Thanks for the kind reply! But I played on King's level with no barbarians and no city states and even then it was difficult for me! I had to reload the game a few times to get my strategy right!
I wonder how people can win on Emperor, Immortal and even on Deity! Right now, I am too scared to even try playing on Emperor!
To tell you the truth, I like playing on Settler difficulty because I like toe feeling of bullying other civilizations!

But I guess that in the long run, this would never improve my gameplay! I am not a hardcore Civilization 5 player and don't have the patience to study the game in depth!
By the way, have you tried playing on Emperor difficulty and won?
I play on Emperor and win, but not always. I play standard size maps on epic speed, and I add a bunch of civs so there will be some action and competition. 14 or 16 civs in all, but low sealevel so abit more land.
I played 2 games as France going for cultural wins. One game my cap was on a grassland river, 2 stones and a marble and a horse, and 2 silvers. 4 squares next to it there was a spot with 4 cows and 2 horses (and a dye) within 3 squares.
These 2 cities quickly got very strong when I had workers out. I build another city, puppeted 1 more. And fought a few early wars against England South and germany North. I think I took lead in 800 BC, and from there on I just increased my lead through all the game. My 2 cities ended at 40 pop around 1900 when I won. I had by then a couple of more cities under my control and a couple more puppets out of ressource necessity.
But this game was a game where I bullied everyone else and did as I pleased, and never was faced with a serious threat and it felt too easy when I had secured my position.
The other game, I started in the midst of a big desert. I got 3 cities up, very low production just lots of river tiles for food. And I did not have a single horse or a single iron. I had to haggle to buy 2 horses and 1 iron for a catapult. At one point the last egyptian soldier fell as he climbed the walls of my capital, which stood it's ground with 1 hitpoint left.

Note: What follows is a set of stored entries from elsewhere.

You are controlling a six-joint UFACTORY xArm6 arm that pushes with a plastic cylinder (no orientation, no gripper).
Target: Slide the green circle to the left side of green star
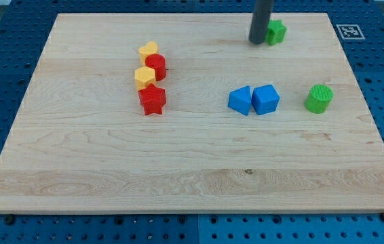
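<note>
Green circle (319,98): near view's right edge of wooden board (178,176), mid-height, upright cylinder, standing alone. Well apart from green star (276,32), which sits near view's top, right of centre. Circle lies below and to the right of the star; not yet at its left side.

Tip (257,42): dark rod coming down from view's top, end planted just left of the star, touching or nearly so; cannot tell which. Well away from the circle. No claw on this rig, only the bare rod, so nothing to open, close or grasp.

Nearby: two blue blocks (254,99), touching each other, just left of the circle at the same height, with a gap between. Farther to view's left, a tight column: yellow block (148,51), red block (156,66), second yellow block (144,76), red star-like block (152,99).

Step in hand, judged: bring tip round to the circle. Advice for doing it well:
- Pull off the star without nudging it; goal spot is where the tip now stands.
- Circle round to the circle's lower right, then push up and leftward.
- Keep path above the blue pair; likely snag.
- Round block rolls off a thin rod; push through its centre, short corrected strokes.
- Pass below the star, stop just beside its left.
</note>
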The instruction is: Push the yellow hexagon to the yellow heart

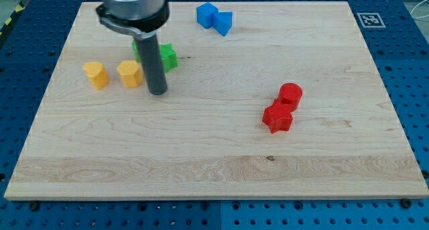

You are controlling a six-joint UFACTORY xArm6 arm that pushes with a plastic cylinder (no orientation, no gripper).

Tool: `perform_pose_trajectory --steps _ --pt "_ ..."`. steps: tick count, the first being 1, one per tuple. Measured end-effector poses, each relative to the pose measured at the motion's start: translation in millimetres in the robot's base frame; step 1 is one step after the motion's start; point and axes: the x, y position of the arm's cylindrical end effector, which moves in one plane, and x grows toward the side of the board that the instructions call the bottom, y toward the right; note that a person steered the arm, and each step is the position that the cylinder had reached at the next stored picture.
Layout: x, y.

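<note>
The yellow hexagon (129, 74) sits on the wooden board at the view's left, a short gap to the right of the yellow heart (96, 75). The two do not touch. My tip (157, 92) is down on the board just right of the hexagon, slightly lower in the view, with a small gap between rod and block.
Two green blocks (167, 57) lie behind the rod, partly hidden by it. Two blue blocks (214, 17) sit at the view's top. A red cylinder (291, 94) and a red block (277, 117) touch each other at the view's right. The board's (221, 169) edges frame all.
</note>
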Motion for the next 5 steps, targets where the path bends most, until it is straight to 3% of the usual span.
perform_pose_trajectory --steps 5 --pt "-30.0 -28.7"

I managed to hold on till gunpowder and the french musketeers, and it was payback time as I followed my plan of puppeting Thebes and razing another city that took land from my capitol. My good friend Babylon captures his last city just before I attack the city to be razed. I do it anyway and become unpopular. I write my name on the deathsentence.
I did this and spewed out more musketeers. With exp bonus and the heroic epic build, they were the strongest units in the world. I was the king of the world. In my overconfidence, I decided to wardeck a big threatening and very vocal China south of me. To get some exp for my troops.
I marched my army of musketeers and knights south into the hell of the cho ko nu. Into the hell of many cho ko nus. I lost a unit, and 1 more and was suddenly no longer on top of everything. I turn tail and start marching back. And Germany wardecks me, with a Landsknechtspam coming up from the southeast. And China pursues me with a finelooking army of her own.
Pretty soon I have 2 troops defending my south, and 2 troops defending my southeast against huge armies.
And I lose.
So it's not just about difficulty, it has alot to do with where you start, what chances you take and how things turn out.